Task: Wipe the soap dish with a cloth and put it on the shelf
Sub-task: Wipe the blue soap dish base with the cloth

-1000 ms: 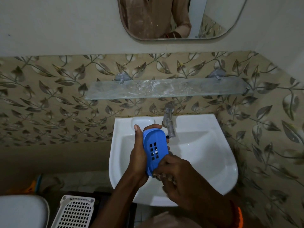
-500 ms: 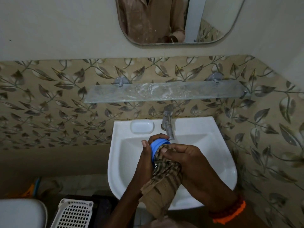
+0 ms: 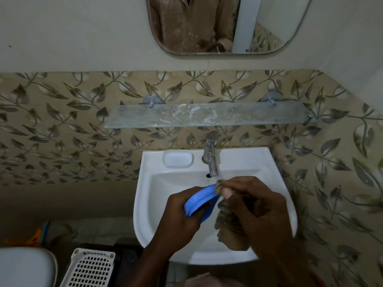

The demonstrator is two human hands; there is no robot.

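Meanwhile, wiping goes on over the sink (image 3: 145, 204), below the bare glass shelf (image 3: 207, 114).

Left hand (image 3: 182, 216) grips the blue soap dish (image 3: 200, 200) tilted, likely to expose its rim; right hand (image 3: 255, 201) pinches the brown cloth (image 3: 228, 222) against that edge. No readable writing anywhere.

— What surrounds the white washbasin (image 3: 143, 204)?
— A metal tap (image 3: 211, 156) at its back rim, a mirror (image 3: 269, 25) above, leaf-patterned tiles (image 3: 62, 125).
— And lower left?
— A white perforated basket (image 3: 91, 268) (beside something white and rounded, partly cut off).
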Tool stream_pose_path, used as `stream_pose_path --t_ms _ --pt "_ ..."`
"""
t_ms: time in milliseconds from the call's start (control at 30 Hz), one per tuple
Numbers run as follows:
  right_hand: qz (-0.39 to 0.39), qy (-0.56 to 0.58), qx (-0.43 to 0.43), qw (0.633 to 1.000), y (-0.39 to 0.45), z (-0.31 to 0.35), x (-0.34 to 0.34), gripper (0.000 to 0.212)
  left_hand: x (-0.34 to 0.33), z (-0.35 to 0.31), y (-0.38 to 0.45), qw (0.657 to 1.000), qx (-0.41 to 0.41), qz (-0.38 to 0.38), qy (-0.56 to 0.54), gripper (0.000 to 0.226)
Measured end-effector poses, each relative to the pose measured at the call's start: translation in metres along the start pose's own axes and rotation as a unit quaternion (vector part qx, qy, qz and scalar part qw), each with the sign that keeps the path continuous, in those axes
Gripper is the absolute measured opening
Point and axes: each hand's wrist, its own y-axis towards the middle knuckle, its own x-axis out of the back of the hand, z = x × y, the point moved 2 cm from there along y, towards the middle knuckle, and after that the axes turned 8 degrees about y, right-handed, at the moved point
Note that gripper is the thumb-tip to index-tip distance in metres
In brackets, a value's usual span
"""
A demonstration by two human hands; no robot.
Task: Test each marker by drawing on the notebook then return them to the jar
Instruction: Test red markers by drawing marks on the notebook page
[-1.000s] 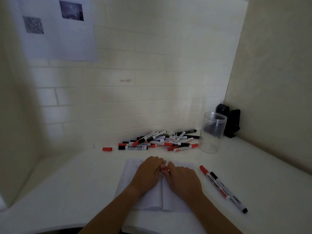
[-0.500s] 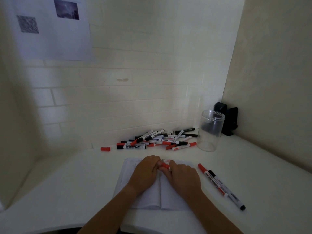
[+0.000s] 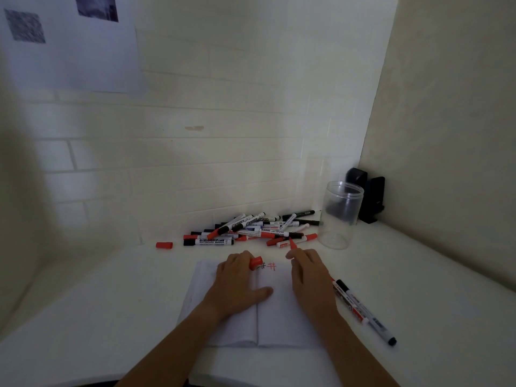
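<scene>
- While a loose red cap (image 3: 164,245) is lying alone at the far left of the white desk (image 3: 83,317), the left hand (image 3: 237,283) is resting on the open notebook (image 3: 275,322), its fingers pinching another red cap (image 3: 256,262) and its thumb lying flat across the fold.
- Red and black hash marks (image 3: 268,266) are showing on the page between the hands.
- The right hand (image 3: 308,277) is gripping an uncapped red marker (image 3: 293,244), tip pointing up and away.
- Behind, the marker pile (image 3: 251,230) is sitting against the wall.
- Two capped markers (image 3: 363,311) are lying just beside the notebook's right edge.
- The clear jar (image 3: 341,216) is standing upright, right of the pile.
</scene>
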Motion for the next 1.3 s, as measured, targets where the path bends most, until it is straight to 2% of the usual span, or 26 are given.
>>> stream_pose_path --t_ms 233,400,500,633,833,1000,1300 --pt "-0.016 0.134 -0.044 0.99 0.009 -0.006 -0.001 0.054 0.003 -0.002 0.001 1.0 0.004 0.012 0.012 0.062" --pt "-0.016 0.174 -0.112 0.978 0.021 0.005 -0.001 0.014 0.003 -0.003 0.002 1.0 0.015 0.025 0.01 0.065" --pt "-0.004 0.222 -0.17 0.96 0.024 0.01 -0.005 0.012 0.003 -0.002 0.002 0.999 0.013 0.028 0.01 0.064" --pt "0.0 0.312 -0.297 0.902 0.026 0.007 -0.01 0.019 0.003 -0.002 0.002 1.0 0.014 0.027 0.009 0.062" --pt "0.018 0.267 -0.309 0.913 0.019 0.006 -0.002 0.025 0.001 0.0 0.003 0.999 0.018 0.031 0.005 0.064" --pt "-0.019 0.231 -0.281 0.931 0.017 0.011 0.007 0.023 0.0 0.001 0.003 0.999 0.017 0.034 0.004 0.064" --pt "0.001 0.197 -0.303 0.932 0.014 0.01 0.004 0.027 -0.002 0.003 0.005 0.999 0.016 0.039 0.0 0.067"
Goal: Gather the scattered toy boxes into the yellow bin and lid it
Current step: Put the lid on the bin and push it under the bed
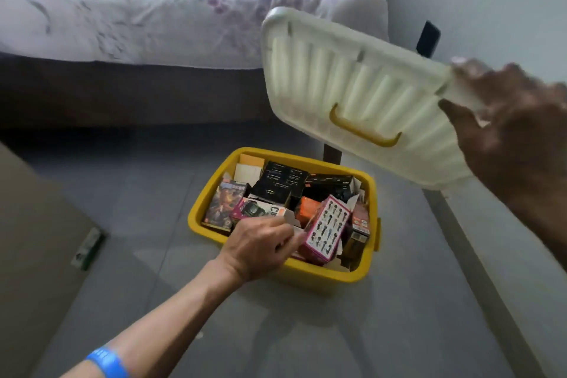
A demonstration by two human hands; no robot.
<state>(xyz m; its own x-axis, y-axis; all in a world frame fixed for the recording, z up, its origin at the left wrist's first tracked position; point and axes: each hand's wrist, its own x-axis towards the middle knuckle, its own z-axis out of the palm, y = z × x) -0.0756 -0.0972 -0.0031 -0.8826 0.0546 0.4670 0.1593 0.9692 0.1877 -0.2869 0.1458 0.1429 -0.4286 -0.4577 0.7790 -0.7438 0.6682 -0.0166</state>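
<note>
my left hand (pixel 260 242) reaches forward and down from a bare forearm that enters at the lower left, a blue wristband (pixel 108 362) near the frame's bottom edge. the wrist is slightly bent, knuckles up, fingers curled inward over the near rim of the yellow bin (pixel 365 273); the fingertips touch the edge of a pink toy box (pixel 326 228) printed with rows of small figures, which leans tilted against the other boxes. whether the fingers actually pinch that box or only rest on it i cannot tell

my right hand (pixel 506 132) is raised at the right, blurred, palm toward the camera, thumb below and fingers above the short edge of the white lid (pixel 352 92), which it grasps. the lid hangs in the air, tilted, above and behind the bin, its ribbed surface and yellow handle (pixel 363 129) facing me; it is well apart from the bin's rim

the bin stands open on the grey floor (pixel 276 331), filled with toy boxes: a black box (pixel 282 178) toward the back, an orange box (pixel 308 207) in the middle, a box with dark comic art (pixel 224 204) upright against the left wall

behind the bin lies a bed (pixel 153 9) with a pale crumpled cover. at the left a brown cardboard surface (pixel 27 239) stands, with a small green and white object (pixel 89 248) on the floor just beside it
</note>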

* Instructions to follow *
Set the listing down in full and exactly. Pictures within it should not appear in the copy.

* Answer section *
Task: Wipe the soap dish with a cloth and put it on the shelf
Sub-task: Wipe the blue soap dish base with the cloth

-1000 ms: 
-500 ms: 
+0 ms: 

The demonstrator is two human hands; there is no robot.

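Meanwhile, wiping goes on over the sink (image 3: 145, 204), below the bare glass shelf (image 3: 207, 114).

Left hand (image 3: 182, 216) grips the blue soap dish (image 3: 200, 200) tilted, likely to expose its rim; right hand (image 3: 255, 201) pinches the brown cloth (image 3: 228, 222) against that edge. No readable writing anywhere.

— What surrounds the white washbasin (image 3: 143, 204)?
— A metal tap (image 3: 211, 156) at its back rim, a mirror (image 3: 269, 25) above, leaf-patterned tiles (image 3: 62, 125).
— And lower left?
— A white perforated basket (image 3: 91, 268) (beside something white and rounded, partly cut off).
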Tool stream_pose_path, used as `stream_pose_path --t_ms _ --pt "_ ..."`
"""
t_ms: time in milliseconds from the call's start (control at 30 Hz), one per tuple
Numbers run as follows:
  right_hand: qz (-0.39 to 0.39), qy (-0.56 to 0.58), qx (-0.43 to 0.43), qw (0.633 to 1.000), y (-0.39 to 0.45), z (-0.31 to 0.35), x (-0.34 to 0.34), gripper (0.000 to 0.212)
  left_hand: x (-0.34 to 0.33), z (-0.35 to 0.31), y (-0.38 to 0.45), qw (0.657 to 1.000), qx (-0.41 to 0.41), qz (-0.38 to 0.38), qy (-0.56 to 0.54), gripper (0.000 to 0.226)
Measured end-effector poses, each relative to the pose measured at the call's start: translation in metres along the start pose's own axes and rotation as a unit quaternion (vector part qx, qy, qz and scalar part qw), each with the sign that keeps the path continuous, in those axes
Gripper is the absolute measured opening
Point and axes: each hand's wrist, its own y-axis towards the middle knuckle, its own x-axis out of the back of the hand, z = x × y, the point moved 2 cm from there along y, towards the middle knuckle, and after that the axes turned 8 degrees about y, right-handed, at the moved point
Note that gripper is the thumb-tip to index-tip distance in metres
In brackets, a value's usual span
"""
A demonstration by two human hands; no robot.
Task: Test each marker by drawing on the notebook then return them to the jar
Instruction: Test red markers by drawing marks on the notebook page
[-1.000s] 
[-0.500s] 
[+0.000s] 
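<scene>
- While a loose red cap (image 3: 164,245) is lying alone at the far left of the white desk (image 3: 83,317), the left hand (image 3: 237,283) is resting on the open notebook (image 3: 275,322), its fingers pinching another red cap (image 3: 256,262) and its thumb lying flat across the fold.
- Red and black hash marks (image 3: 268,266) are showing on the page between the hands.
- The right hand (image 3: 308,277) is gripping an uncapped red marker (image 3: 293,244), tip pointing up and away.
- Behind, the marker pile (image 3: 251,230) is sitting against the wall.
- Two capped markers (image 3: 363,311) are lying just beside the notebook's right edge.
- The clear jar (image 3: 341,216) is standing upright, right of the pile.
</scene>
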Motion for the next 1.3 s, as measured, targets where the path bends most, until it is straight to 2% of the usual span, or 26 are given.
>>> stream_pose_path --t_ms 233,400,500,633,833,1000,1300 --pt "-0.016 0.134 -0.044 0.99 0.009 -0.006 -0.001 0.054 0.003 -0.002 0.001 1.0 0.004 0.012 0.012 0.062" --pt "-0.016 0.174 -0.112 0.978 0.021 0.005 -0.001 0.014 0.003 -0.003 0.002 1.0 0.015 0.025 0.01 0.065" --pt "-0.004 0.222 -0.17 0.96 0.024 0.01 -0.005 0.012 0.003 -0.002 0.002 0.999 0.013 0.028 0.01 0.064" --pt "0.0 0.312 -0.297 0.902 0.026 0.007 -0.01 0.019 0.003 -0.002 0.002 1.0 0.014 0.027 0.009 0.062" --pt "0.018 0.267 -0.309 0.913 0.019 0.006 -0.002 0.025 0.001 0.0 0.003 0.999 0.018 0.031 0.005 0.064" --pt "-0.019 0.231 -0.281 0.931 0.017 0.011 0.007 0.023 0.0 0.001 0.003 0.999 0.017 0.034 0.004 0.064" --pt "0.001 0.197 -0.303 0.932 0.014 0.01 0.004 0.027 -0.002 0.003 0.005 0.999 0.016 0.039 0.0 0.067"
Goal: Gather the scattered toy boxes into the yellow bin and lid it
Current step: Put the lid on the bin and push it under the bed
A demonstration by two human hands; no robot.
<state>(xyz m; its own x-axis, y-axis; all in a world frame fixed for the recording, z up, its origin at the left wrist's first tracked position; point and axes: each hand's wrist, its own x-axis towards the middle knuckle, its own z-axis out of the palm, y = z × x) -0.0756 -0.0972 -0.0031 -0.8826 0.0546 0.4670 0.1593 0.9692 0.1877 -0.2869 0.1458 0.1429 -0.4286 -0.4577 0.7790 -0.7438 0.6682 -0.0166</state>
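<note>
my left hand (pixel 260 242) reaches forward and down from a bare forearm that enters at the lower left, a blue wristband (pixel 108 362) near the frame's bottom edge. the wrist is slightly bent, knuckles up, fingers curled inward over the near rim of the yellow bin (pixel 365 273); the fingertips touch the edge of a pink toy box (pixel 326 228) printed with rows of small figures, which leans tilted against the other boxes. whether the fingers actually pinch that box or only rest on it i cannot tell

my right hand (pixel 506 132) is raised at the right, blurred, palm toward the camera, thumb below and fingers above the short edge of the white lid (pixel 352 92), which it grasps. the lid hangs in the air, tilted, above and behind the bin, its ribbed surface and yellow handle (pixel 363 129) facing me; it is well apart from the bin's rim

the bin stands open on the grey floor (pixel 276 331), filled with toy boxes: a black box (pixel 282 178) toward the back, an orange box (pixel 308 207) in the middle, a box with dark comic art (pixel 224 204) upright against the left wall

behind the bin lies a bed (pixel 153 9) with a pale crumpled cover. at the left a brown cardboard surface (pixel 27 239) stands, with a small green and white object (pixel 89 248) on the floor just beside it
</note>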

What came before is the finished answer.